What you need to do
Count the lines in the following data that include "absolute". Please write only the number.

Data
+--

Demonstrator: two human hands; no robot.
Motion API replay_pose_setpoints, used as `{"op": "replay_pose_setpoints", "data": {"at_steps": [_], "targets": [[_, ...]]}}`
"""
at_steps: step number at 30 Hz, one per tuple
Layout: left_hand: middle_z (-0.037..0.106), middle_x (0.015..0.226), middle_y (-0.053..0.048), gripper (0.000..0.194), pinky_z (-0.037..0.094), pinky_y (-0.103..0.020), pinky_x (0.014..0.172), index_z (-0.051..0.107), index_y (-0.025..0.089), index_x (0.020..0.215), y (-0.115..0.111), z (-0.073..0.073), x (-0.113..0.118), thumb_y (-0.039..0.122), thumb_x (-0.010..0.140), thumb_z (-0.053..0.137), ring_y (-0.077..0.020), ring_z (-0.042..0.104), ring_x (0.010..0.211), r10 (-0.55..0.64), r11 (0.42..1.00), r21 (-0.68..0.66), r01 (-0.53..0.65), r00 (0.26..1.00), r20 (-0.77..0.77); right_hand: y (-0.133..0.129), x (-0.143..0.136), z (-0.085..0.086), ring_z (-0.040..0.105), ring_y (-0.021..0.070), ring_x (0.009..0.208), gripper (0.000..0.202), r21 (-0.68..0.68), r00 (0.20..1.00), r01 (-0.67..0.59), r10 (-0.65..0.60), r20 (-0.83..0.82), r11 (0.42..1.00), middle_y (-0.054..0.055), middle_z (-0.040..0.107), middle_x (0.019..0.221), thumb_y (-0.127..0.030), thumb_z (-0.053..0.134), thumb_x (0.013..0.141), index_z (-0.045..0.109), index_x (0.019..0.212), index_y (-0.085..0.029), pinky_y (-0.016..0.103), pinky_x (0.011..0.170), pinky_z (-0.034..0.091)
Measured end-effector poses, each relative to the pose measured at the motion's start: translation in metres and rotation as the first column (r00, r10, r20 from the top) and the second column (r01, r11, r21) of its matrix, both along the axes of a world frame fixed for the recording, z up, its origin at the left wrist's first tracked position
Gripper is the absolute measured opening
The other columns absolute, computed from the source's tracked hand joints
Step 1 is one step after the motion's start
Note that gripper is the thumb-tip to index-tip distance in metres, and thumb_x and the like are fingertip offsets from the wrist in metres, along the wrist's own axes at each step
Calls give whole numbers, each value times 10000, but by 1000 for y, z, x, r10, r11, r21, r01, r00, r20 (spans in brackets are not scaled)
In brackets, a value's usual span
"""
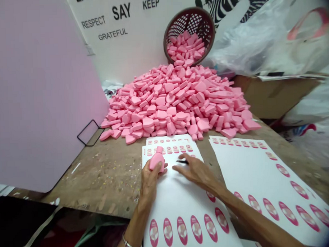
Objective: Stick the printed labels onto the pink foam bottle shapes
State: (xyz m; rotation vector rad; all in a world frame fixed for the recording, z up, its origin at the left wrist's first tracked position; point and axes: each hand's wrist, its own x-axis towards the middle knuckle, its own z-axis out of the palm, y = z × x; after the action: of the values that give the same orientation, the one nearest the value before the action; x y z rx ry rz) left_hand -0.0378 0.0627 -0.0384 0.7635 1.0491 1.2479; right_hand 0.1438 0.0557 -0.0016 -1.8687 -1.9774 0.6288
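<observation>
My left hand (151, 176) is wrapped round a small pink bottle (157, 159), its neck pointing up and away from me. To the right, my right hand (191, 168) holds a thin dark tool (182, 161) between bent fingers; its kind is too small to make out. Both hands are above a white sticker sheet (167, 199) on the table. Oval pink labels run along the near end of this sheet, and small labels line its far end. Whether a label is on the bottle cannot be seen.
A big heap of pink bottles (174, 98) covers the table's back, spilling from a tipped brown basket (165, 40). Another sticker sheet (241, 167) lies at right. A pink panel (44, 91) with a black wire stand (85, 137) rises at left. A cardboard box (277, 94) stands at back right.
</observation>
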Motion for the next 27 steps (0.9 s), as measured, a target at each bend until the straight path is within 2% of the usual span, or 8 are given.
{"op": "replay_pose_setpoints", "data": {"at_steps": [3,7,13,16,18,20,23,27], "targets": [[683,990,-127,456,549,-316,780,600,109,1031,-5,-1,-4,307,660,777,-242,687,900,32,995,-94,-33,999,-17,0,45,-13,626,311,863,492,-77,953,260,-243,178,962,124,672,919,-622,546,741,558,956,-180,356,655,420],[700,942,-128,427,566,-314,732,602,110,976,-9,-1,-5,251,622,795,-237,702,834,63,986,-151,-74,995,-78,-4,68,-23,626,243,714,443,-210,935,313,-262,237,926,58,665,800,-647,460,780,517,847,-213,316,578,389],[689,923,-87,450,570,-309,716,568,136,1044,-15,4,-5,298,673,764,-223,709,792,105,987,-112,-120,986,-128,-19,39,-15,638,270,794,235,45,877,361,-356,322,931,89,683,864,-392,446,850,548,946,-204,315,579,359],[684,911,-84,419,560,-301,715,600,128,1040,-20,5,-11,432,760,672,-208,699,802,101,992,-66,-109,988,-117,-24,50,-18,624,223,743,195,96,938,323,-332,99,941,49,683,825,-358,448,841,576,875,-214,301,597,385],[687,909,-85,421,554,-291,714,615,121,1032,-23,6,-14,454,777,648,-190,687,792,95,993,-61,-102,990,-101,-26,82,-21,604,192,692,268,83,953,289,-278,-118,954,27,673,763,-439,456,833,597,813,-212,285,602,409],[693,921,-81,408,547,-276,720,625,121,1023,-26,9,-14,421,752,687,-173,678,777,61,995,-73,-68,993,-97,-29,132,-25,580,185,646,354,74,940,291,-270,-210,954,27,659,708,-529,483,797,619,778,-203,287,585,415],[700,937,-78,399,544,-272,737,634,126,1004,-29,15,-8,362,702,745,-167,676,771,-15,995,-97,6,995,-97,-38,217,-26,538,197,555,396,48,910,404,-397,-120,913,40,612,592,-591,555,691,627,692,-202,314,526,394],[697,950,-79,382,540,-271,742,635,130,1001,-31,21,11,357,711,736,-169,677,776,-100,990,-110,89,990,-103,-50,302,-28,626,293,734,340,55,850,526,-523,-59,849,126,691,789,-548,586,659,634,724,-218,389,641,447]]}}
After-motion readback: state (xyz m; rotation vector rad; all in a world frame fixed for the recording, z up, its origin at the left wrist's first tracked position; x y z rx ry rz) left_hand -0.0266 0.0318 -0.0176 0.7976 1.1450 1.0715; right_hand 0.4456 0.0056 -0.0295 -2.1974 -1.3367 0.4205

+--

Answer area
2